The answer is to contain only the line containing "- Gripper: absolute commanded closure" and the lines after it through the last one, each reproduced exactly as it appears below.
◆ ◆ ◆ ◆ ◆ ◆ ◆
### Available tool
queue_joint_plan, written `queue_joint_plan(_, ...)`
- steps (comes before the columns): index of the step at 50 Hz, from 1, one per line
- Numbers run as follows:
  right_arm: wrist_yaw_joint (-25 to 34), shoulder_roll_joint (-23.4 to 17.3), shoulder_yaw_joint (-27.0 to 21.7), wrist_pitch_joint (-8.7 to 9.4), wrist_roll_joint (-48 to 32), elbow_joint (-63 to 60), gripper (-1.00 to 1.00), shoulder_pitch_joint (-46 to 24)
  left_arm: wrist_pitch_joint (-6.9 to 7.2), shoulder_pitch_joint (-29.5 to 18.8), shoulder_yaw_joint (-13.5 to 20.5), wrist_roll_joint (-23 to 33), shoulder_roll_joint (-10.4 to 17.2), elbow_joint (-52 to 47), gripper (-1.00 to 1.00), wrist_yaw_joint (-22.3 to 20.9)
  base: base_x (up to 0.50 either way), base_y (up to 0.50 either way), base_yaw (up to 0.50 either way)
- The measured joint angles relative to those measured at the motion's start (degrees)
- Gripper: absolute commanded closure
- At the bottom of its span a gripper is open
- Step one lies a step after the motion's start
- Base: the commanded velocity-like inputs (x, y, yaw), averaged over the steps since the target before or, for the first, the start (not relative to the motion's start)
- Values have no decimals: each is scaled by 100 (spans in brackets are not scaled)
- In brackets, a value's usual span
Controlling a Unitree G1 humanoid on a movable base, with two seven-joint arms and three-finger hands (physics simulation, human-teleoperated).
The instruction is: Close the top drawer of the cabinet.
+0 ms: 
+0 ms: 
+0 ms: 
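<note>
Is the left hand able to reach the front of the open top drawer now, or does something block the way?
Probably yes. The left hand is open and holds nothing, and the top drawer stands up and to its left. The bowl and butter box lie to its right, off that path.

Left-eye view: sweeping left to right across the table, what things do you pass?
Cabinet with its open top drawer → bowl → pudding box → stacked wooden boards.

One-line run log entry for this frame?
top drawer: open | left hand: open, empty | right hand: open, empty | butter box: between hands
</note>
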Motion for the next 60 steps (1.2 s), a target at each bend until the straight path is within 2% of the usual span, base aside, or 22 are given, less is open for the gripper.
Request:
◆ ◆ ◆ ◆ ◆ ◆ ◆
EXERCISE SOLUTION:
- Gripper: absolute commanded closure
- At the bottom of its span a gripper is open
- Step one lies a step after the motion's start
- Base: the commanded velocity-like inputs (x, y, yaw), averaged over the steps since the target before or, for the first, the start (not relative to the motion's start)
- Values have no decimals: each is scaled by 100 (spans in brackets are not scaled)
- In brackets, a value's usual span
Controlling a Unitree G1 humanoid on a movable base, with two seven-joint arms and three-finger hands (physics simulation, human-teleoperated).
The instruction is: Close the top drawer of the cabinet.
+0 ms: 
+0 ms: 
+0 ms: 
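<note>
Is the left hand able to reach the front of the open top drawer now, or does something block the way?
Probably yes. The left hand is open and holds nothing, and the top drawer stands up and to its left. The bowl and butter box lie to its right, off that path.

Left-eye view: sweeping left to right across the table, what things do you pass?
Cabinet with its open top drawer → bowl → pudding box → stacked wooden boards.

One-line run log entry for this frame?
top drawer: open | left hand: open, empty | right hand: open, empty | butter box: between hands
</note>
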Motion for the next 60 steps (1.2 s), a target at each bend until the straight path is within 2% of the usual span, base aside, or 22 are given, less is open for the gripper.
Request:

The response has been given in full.